The task = None of the images should appear in your copy. Transcribe the data in full.

Data segment Block Start

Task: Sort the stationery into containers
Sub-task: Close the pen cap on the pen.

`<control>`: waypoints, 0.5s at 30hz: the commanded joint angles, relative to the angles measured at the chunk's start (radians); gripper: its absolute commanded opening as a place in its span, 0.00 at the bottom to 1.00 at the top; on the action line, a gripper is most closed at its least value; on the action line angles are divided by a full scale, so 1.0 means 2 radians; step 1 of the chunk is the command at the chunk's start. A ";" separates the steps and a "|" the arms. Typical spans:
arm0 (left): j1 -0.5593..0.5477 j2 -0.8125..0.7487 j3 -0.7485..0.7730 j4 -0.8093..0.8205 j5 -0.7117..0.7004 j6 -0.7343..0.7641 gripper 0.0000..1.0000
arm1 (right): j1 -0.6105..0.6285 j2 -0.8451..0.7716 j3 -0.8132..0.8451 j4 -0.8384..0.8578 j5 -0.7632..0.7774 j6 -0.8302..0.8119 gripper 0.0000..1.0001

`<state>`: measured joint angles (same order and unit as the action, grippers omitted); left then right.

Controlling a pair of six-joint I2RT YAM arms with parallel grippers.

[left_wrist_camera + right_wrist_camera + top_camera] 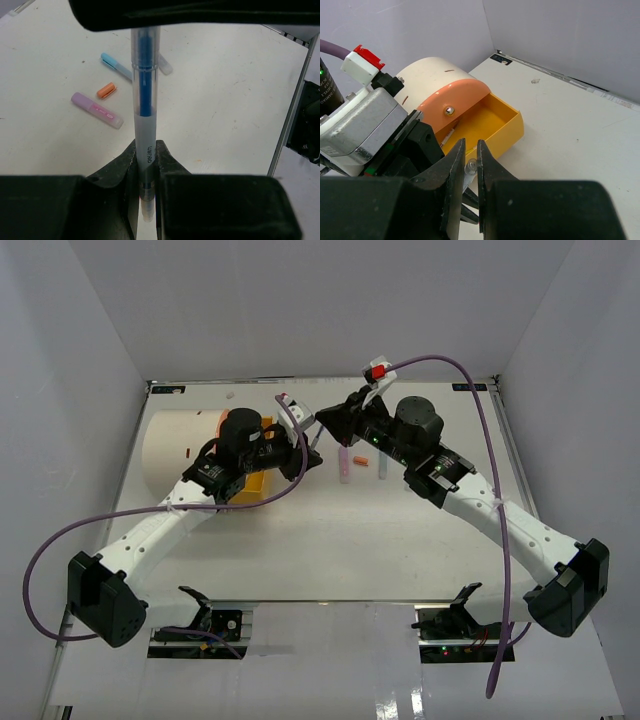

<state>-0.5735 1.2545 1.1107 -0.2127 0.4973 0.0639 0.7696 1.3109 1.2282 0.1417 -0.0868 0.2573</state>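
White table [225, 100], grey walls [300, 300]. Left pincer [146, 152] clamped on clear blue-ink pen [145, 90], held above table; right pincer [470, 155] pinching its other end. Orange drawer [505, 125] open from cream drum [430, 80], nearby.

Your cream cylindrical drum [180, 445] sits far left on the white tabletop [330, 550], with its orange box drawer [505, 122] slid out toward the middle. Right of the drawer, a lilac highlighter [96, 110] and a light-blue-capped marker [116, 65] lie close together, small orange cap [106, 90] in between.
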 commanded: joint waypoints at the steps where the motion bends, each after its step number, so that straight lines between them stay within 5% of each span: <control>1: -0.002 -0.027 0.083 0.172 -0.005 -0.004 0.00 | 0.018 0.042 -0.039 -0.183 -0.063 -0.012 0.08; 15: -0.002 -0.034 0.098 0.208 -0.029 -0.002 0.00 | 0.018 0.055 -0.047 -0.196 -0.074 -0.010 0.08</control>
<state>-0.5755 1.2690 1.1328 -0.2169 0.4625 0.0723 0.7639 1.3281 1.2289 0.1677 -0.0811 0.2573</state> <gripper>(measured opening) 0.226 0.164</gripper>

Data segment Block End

Output of the task =
Task: Sort the stationery into containers
Sub-task: Close the pen cap on the pen.

`<control>`: waypoints, 0.5s at 30hz: the commanded joint angles, relative to the angles measured at the chunk's start (radians); gripper: its absolute commanded opening as a place in its span, 0.00 at the bottom to 1.00 at the top; on the action line, a gripper is most closed at its least value; on the action line angles are divided by a full scale, so 1.0 means 2 radians; step 1 of the chunk is the command at the chunk's start. A ";" separates the steps and a "|" the arms. Typical spans:
arm0 (left): j1 -0.5593..0.5477 j2 -0.8125..0.7487 j3 -0.7485..0.7730 j4 -0.8093..0.8205 j5 -0.7117..0.7004 j6 -0.7343..0.7641 gripper 0.0000..1.0000
arm1 (right): j1 -0.6105..0.6285 j2 -0.8451..0.7716 j3 -0.8132..0.8451 j4 -0.8384..0.8578 j5 -0.7632..0.7774 j6 -0.8302..0.8119 gripper 0.0000..1.0001

`<state>`: measured joint angles (same order and unit as the action, grippers omitted); left then right.

Controlling a pair of six-joint I2RT YAM arms with parallel grippers.

[left_wrist_camera + right_wrist_camera + top_camera] 

<state>-0.5735 1.2545 1.1107 -0.2127 0.4973 0.0639 0.7696 1.3109 1.2282 0.1417 -0.0868 0.2573</state>
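White table [225, 100], grey walls [300, 300]. Left pincer [146, 152] clamped on clear blue-ink pen [145, 90], held above table; right pincer [470, 155] pinching its other end. Orange drawer [505, 125] open from cream drum [430, 80], nearby.

Your cream cylindrical drum [180, 445] sits far left on the white tabletop [330, 550], with its orange box drawer [505, 122] slid out toward the middle. Right of the drawer, a lilac highlighter [96, 110] and a light-blue-capped marker [116, 65] lie close together, small orange cap [106, 90] in between.
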 commanded: joint waypoints at the steps where the motion bends, each after its step number, so that straight lines between them stay within 5% of each span: <control>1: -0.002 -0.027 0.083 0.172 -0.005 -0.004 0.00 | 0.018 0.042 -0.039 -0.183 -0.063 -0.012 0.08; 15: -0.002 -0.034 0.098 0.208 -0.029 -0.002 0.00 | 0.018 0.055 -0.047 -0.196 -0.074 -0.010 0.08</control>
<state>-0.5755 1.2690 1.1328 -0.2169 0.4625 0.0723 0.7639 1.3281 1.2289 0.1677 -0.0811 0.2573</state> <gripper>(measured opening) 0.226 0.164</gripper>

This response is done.